The 32nd World Economic Forum opened amid tight security, kicking off five days of talks on topics ranging from reducing poverty to improving security in the post-Sept. 11 world.

Even as the 3,000 or so participants met at the Waldorf-Astoria hotel, the sidelights that have come to mark international financial gatherings were in evidence: police in riot gear, rerouted traffic, concrete barriers, demonstrators in the streets.

At the first news conference of the event, former New York Mayor Rudolph Giuliani predicted that police would maintain calm.

"The police department and the infrastructure you see here is used to handling a meeting like this," said Giuliani, who was instrumental in bringing the forum to New York following the Sept. 11 terror attacks. "I expect this meeting to be peaceful, and I expect that if it isn't, it will be handled very, very quickly and you won't even know it."

In a seminar called "A Safer World: How do we Get There?" panelists discussed how extreme poverty might contribute to terrorism.

Alain Dieckhoff, the research director at France's Center for International Studies and Research, said the best way to combat terrorism is to build a strong middle class. "When you have that, it's easier to have democratic values and practices," he said.

About two blocks from the Waldorf, several hundred followers of the Chinese meditation sect Falun Gong — which is banned in China — did slow-motion bending and stretching exercises in a cold drizzle behind a police barricade where they hung a banner saying "Help Stop State Terrorism in China."

At another rally, a dozen environmentalists, outnumbered by reporters and camera crews, chanted, "WEF, you are the weakest link — goodbye!"

Nearby, police officers wearing olive green military helmets and flak jackets looked on. A few officers toted black submachine guns. The first scheduled protest, by a coalition of labor groups, was set for Thursday afternoon outside a nearby Gap store on Fifth Avenue.

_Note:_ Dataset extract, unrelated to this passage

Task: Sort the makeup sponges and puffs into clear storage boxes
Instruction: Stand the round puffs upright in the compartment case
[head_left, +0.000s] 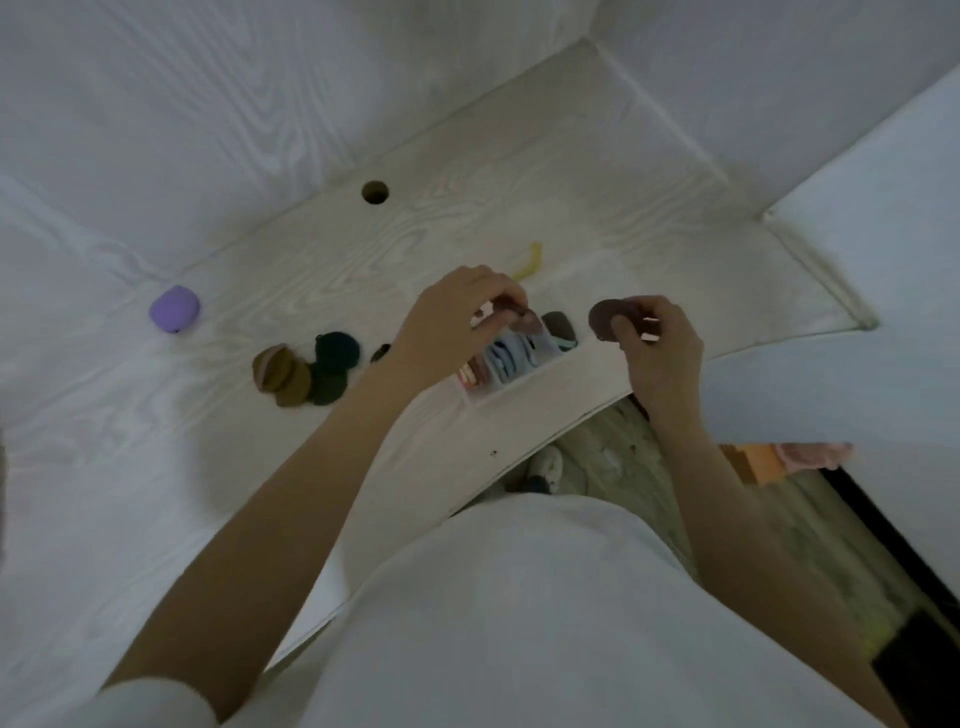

Leaders of left-wing labor, student and environmental groups insist that daily demonstrations near the forum will be loud but peaceful. Some protests will feature giant papier-mch puppets, song and dance and street theater — not the vandalism and violence associated with past conferences, including a 1999 World Trade Organization meeting in Seattle that collapsed amid riots and tear gas.

The forum is being held outside Davos, Switzerland, for the first time. It was relocated to New York partly out of sympathy for a city hit hard by terrorism and still nervous about the prospect of future attacks.

Corporations pay $17,500 annually to be members of the World Economic Forum, and an additional $7,300 for each person they send to the conference.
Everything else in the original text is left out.